Nearly a year after the water flume collapsed in the city of Pelican, the tiny Chichagof Island community is still struggling with the consequences, though temporary repairs have enabled adequate water supply for homes and businesses.
"We've got water restored to the community, but it is not enough to run our hydroelectric turbines," said Mayor Patricia Phillips.
The old wooden flume that carried city water also carried the water that produced electricity for Pelican, but the temporary water line doesn't provide enough water for that. Instead, the city spent the winter running its backup diesel generators.
A new permanent solution involved blasting a new bench through granite to construct a new penstock to move water to town, she said.
"Work at the reservoir took a lot more time than we'd anticipated," Phillips said. "It was quite a challenge, I'll say."
The water system hasn't been Pelican's only challenge. Pelican Seafoods, once the city's largest employer, remains closed and in legal limbo. Former owner Kake Tribal Corp. began foreclosure proceedings against current owner Ed Bahrt, but suspended them fearing taking on additional liability.
State officials helped remove ammonia from Pelican Seafoods refrigeration system to allow the freezers to be decommissioned.
Pelican Seafoods' future - if it has one - may hinge on whether Pelican has affordable hydroelectric power with which to operate it.
Phillips said she hopes the city with a population of 113 will be back on hydroelectric power by fall.

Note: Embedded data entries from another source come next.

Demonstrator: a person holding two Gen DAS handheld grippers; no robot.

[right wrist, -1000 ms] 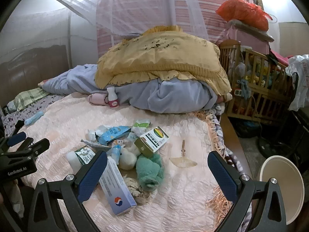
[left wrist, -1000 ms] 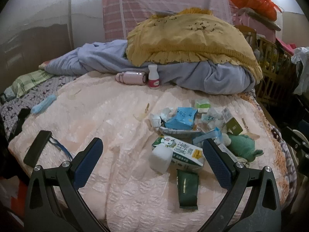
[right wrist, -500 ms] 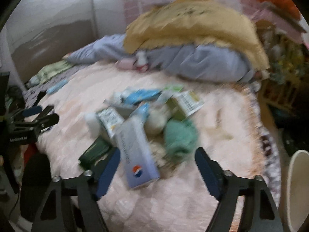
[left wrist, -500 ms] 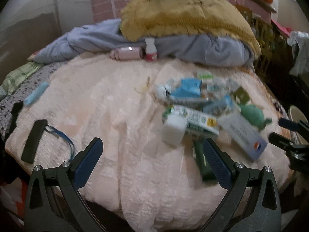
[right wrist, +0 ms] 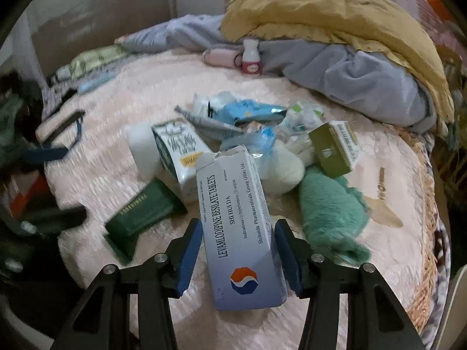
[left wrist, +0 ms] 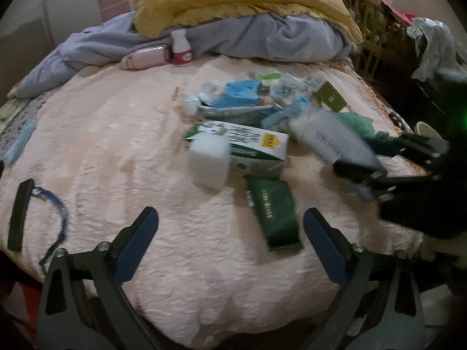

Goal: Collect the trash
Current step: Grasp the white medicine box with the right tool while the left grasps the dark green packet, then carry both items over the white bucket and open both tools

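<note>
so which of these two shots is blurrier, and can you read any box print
Left wrist view: dim and motion-smeared, with the milk carton print unreadable and a green glare spot at the right edge. Right wrist view: sharper in the middle, tablet box lettering readable between the right tool fingers; edges smeared and bent by the fisheye.

A home bedroom: a bed with a pink quilt (left wrist: pixel 116 151), heaped blankets (left wrist: pixel 233 8) (far side), wooden crib (left wrist: pixel 376 32) at right
</note>
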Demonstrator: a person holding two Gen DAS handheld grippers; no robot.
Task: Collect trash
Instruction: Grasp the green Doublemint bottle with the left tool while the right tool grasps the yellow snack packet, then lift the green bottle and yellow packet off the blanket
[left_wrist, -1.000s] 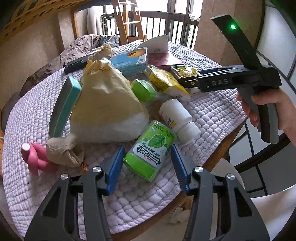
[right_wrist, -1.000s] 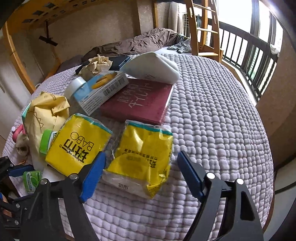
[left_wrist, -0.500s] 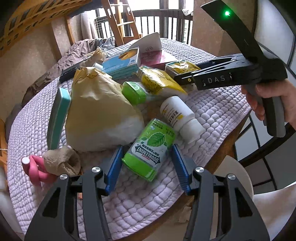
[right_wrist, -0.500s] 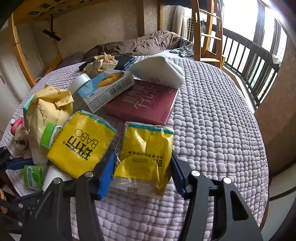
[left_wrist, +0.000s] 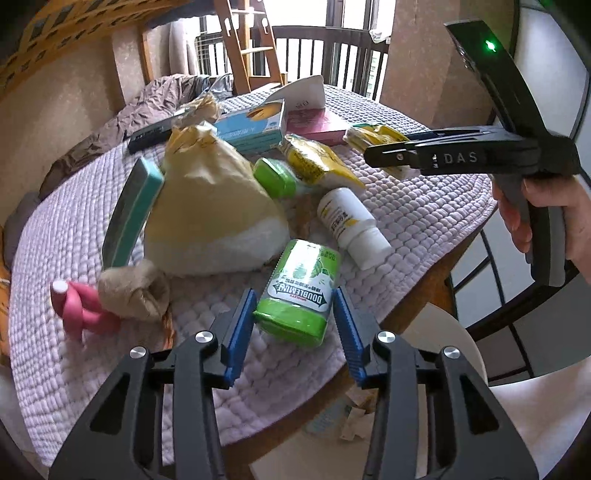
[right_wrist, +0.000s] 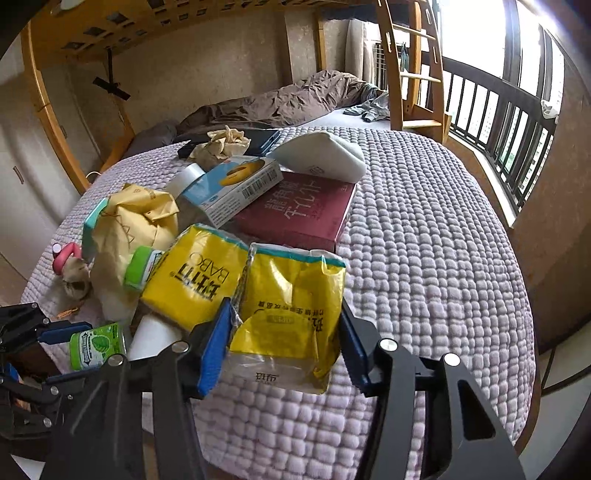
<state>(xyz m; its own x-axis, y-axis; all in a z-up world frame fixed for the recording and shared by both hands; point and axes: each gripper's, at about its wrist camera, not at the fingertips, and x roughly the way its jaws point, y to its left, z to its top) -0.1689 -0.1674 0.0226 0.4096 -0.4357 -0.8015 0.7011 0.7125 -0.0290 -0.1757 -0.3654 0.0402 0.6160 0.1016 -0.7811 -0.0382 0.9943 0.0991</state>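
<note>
A green Doublemint gum bottle (left_wrist: 300, 292) lies on the quilted table cover near the front edge. My left gripper (left_wrist: 293, 328) straddles its cap end, fingers close on both sides, contact unclear. A crumpled yellow wrapper (right_wrist: 291, 314) lies nearer the middle. My right gripper (right_wrist: 282, 345) has closed its blue pads on the wrapper's two sides and the wrapper is lifted and creased. A second yellow pack (right_wrist: 197, 282) lies to its left. The gum bottle also shows in the right wrist view (right_wrist: 96, 345).
A tan paper bag (left_wrist: 210, 218), white pill bottle (left_wrist: 351, 225), green-capped bottle (left_wrist: 275, 177), teal case (left_wrist: 131, 218), crumpled brown paper (left_wrist: 133, 293) and pink object (left_wrist: 79, 312) crowd the near side. A maroon book (right_wrist: 299, 214), blue box (right_wrist: 236, 184) and white pouch (right_wrist: 321, 158) lie behind.
My right gripper moved forward and closed from wide open onto the yellow wrapper. My left gripper narrowed around the gum bottle, which has turned more upright in view.
</note>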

While Pelican has been on diesel it has qualified for the state's Power Cost Equalization program for homes and community buildings.
While Alaska has been trying to move communities from diesel to renewable energy, Pelican last year was forced to move from hydro, with its stable prices, to diesel and its volatile costs because of the flume collapse.
Phillips said the city's new plastic pipe that runs from the reservoir to town uses part of the flume framework. While repairs have been made, they're not a permanent solution.
"There are two or three other weak spots," she said. "If we filled the flume up all the way it might collapse. We don't want to take the chance, we saw what happened last year."
It was during heavy rains last August that the overtaxed flume collapsed.
Pelican Seafoods also maintained a grocery store, a Laundromat and an ice plant, all of which the city misses.
Phillips said the city did purchase a small ice plant, but would like to be able to use Pelican Seafoods' ice-making equipment for the fishing fleet.
"We'd sure like to get site control of the old ice machine," she said.
"We'd like to get the fleet back in here, we really miss that economic activity," Phillips said.
Kake Tribal also owns the Pelican fuel dock, which was not part of the lease to Ed Bahrt. It remains in operation, with assistance from the federal Denali Commission and the Alaska Energy Authority which expanded its bulk fuel plant and help out the city.